Старуха скрылась в облаке сизого дыма. Из недр облака донеслось хриплое:
— Улица? Там она, улица-то. Там!
Ветром дым повлекло ко мне, я закашлялся. Ничего себе! Мой отец тоже курил крепкий табак, но это зелье было способно отравить дракона! Ну да, табак недёшев, а старуха бедна. Хотел бы я знать, что она добавляет в свою адскую смесь.
Нет, не хотел бы. Меньше знаешь, крепче спишь.
— Там! Оониси!
— Нет, обаа-сан, не та! Эта улица.
Я заорал на весь квартал:
— Эта! На которой мы сейчас!
И для наглядности показал руками.
— Как она называется?!
— Так бы сразу и спросили!
Облако рассеялось. Морщинистый лик моей собеседницы расколола трещина улыбки, явив на свет крепкие жёлтые зубы. Местами зубов недоставало, но для почтенной женщины и это было сказочным достижением.
— А нету у нас названия! — завопила в ответ старуха.
Ответ меня не обескуражил: этого следовало ожидать. Безымянных улиц в Акаяме три четверти, если не больше. Ладно, от Большой Западной тут недалеко. Дорогу я помню, в управе нарисую, как пройти, чтобы забрать покойника.
— Кто у вас в предпоследнем доме живёт?
— Ась?
— В предпоследнем! По этой стороне! По правой!
Я тыкал пальцем в дом с покойником. Думаете, помогло?
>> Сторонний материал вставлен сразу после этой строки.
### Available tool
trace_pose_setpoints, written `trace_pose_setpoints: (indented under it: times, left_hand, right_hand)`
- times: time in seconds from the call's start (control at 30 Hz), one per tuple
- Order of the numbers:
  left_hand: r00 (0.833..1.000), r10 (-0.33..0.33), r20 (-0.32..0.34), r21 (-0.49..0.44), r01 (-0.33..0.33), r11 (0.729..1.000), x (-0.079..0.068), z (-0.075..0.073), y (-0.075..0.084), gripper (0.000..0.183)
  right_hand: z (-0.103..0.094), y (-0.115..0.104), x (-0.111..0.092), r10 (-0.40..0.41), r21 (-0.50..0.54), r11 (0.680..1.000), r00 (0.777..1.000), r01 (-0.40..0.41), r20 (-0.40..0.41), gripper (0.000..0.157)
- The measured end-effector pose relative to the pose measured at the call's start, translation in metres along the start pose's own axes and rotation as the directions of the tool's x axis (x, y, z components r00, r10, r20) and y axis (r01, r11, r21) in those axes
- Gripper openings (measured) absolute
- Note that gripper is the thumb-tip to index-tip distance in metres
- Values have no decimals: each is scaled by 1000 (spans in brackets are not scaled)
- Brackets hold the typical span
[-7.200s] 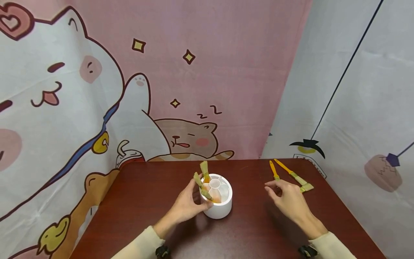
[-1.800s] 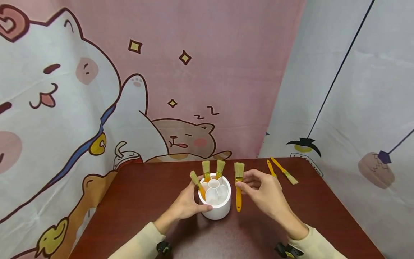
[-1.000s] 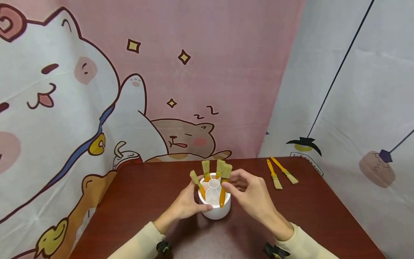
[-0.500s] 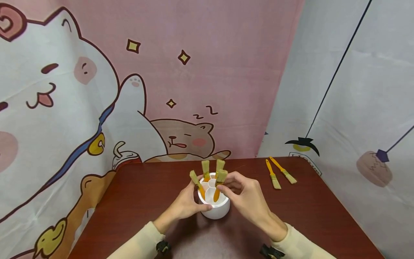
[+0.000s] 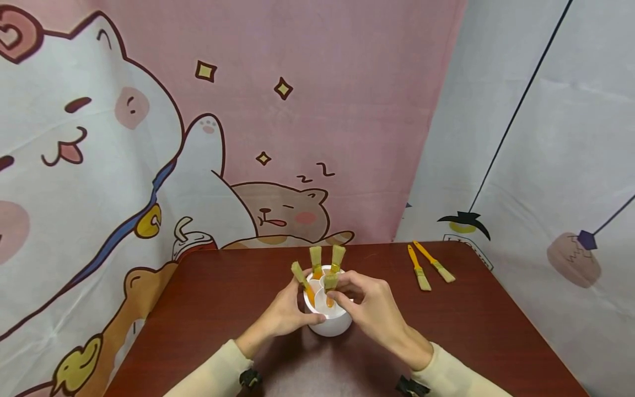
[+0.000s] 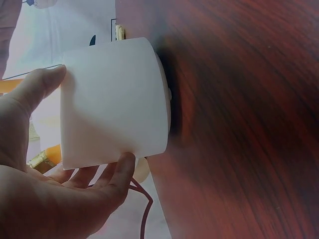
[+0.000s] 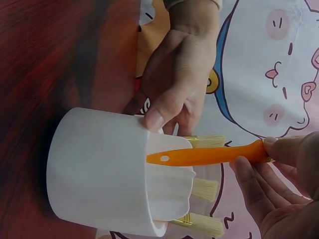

— Справа? Цутому-кровельщик живёт. Дочка его, Акико, мне вчера пирожков принесла, умница! Вы не женаты, господин? Молодой вы, счастья своего не понимаете. Вот такую жену вам и надо! Работящая, добрая, а что рябая да хромает, так это… О чём бишь я?
— Не здесь, обаа-сан! Дальше! В конце улицы!
— Ну да, в торце…
— Второй дом по правой стороне! Кто там живёт?
— Это вы про Хромого Шинджи, что ли? У которого весь сад ежевикой зарос? На что вам этот бездельник? Только и делает, что саке хлещет да песни орёт! Где и деньги берёт, прохвост? Я вам вот что скажу, молодой господин… О чём я, а?
Никакой ежевики в саду дома, которым я интересовался, не было. Значит, речь снова о другом доме. Стоп! Если старуха запомнила ежевику…
— А дом, где у крыльца хиганбана растёт, знаете?
— Это где лисий цвет[6]? Второй с краю? Так бы сразу и сказали! Юко там живёт. Давно её не видала, вертихвостку… На что она вам, а? Вы на Акико женитесь, поняли? Кто же берёт за себя банщицу?
— Банщица, говорите?
— Ась? Чего?
— Юко — она банщица?!
— Я и говорю, вертихвостка, как есть вертихвостка! Я в ейной бане не была, врать не стану. Там и мост такой, что все ноги переломаешь, пока перейдёшь. И баня такая, и банщицы, и ходят туда одни… одни… О чём я?
— Баня! Юко! Баня у моста? Какой это мост?!
— Так вам мост нужен? Где баня? Так бы сразу и сказали! Вороньим его кличут, мост-то… Большим Вороньим, вот! Думали, я не вспомню? А я всё помню, всё! Я и вас запомню, до самой смерти помнить буду…
Прозвучало зловеще, я даже вздрогнул.
— Зачем вам этот мост, молодой господин? Нечего там делать приличным людям! И ноги целее будут, и шея. Вам бы лучше… О чём это я?
— Спасибо, обаа-сан! Вы мне очень помогли!
— Да я завсегда… Куда вы, господин?
Я обернулся. Старуха, привстав с колоды, протягивала мне свою курительную трубку. Ужас объял меня, колени подкосились. Стало ясно, кем была старуха в молодости, а может, и по сей день. «Влекомые течением», они же «стебли тростника», а если по-простому, то гулящие девицы из кварталов любви, так предлагали себя прохожим — закуривали и протягивали трубку клиенту. Если тот брал подношение и делал затяжку, это означало согласие.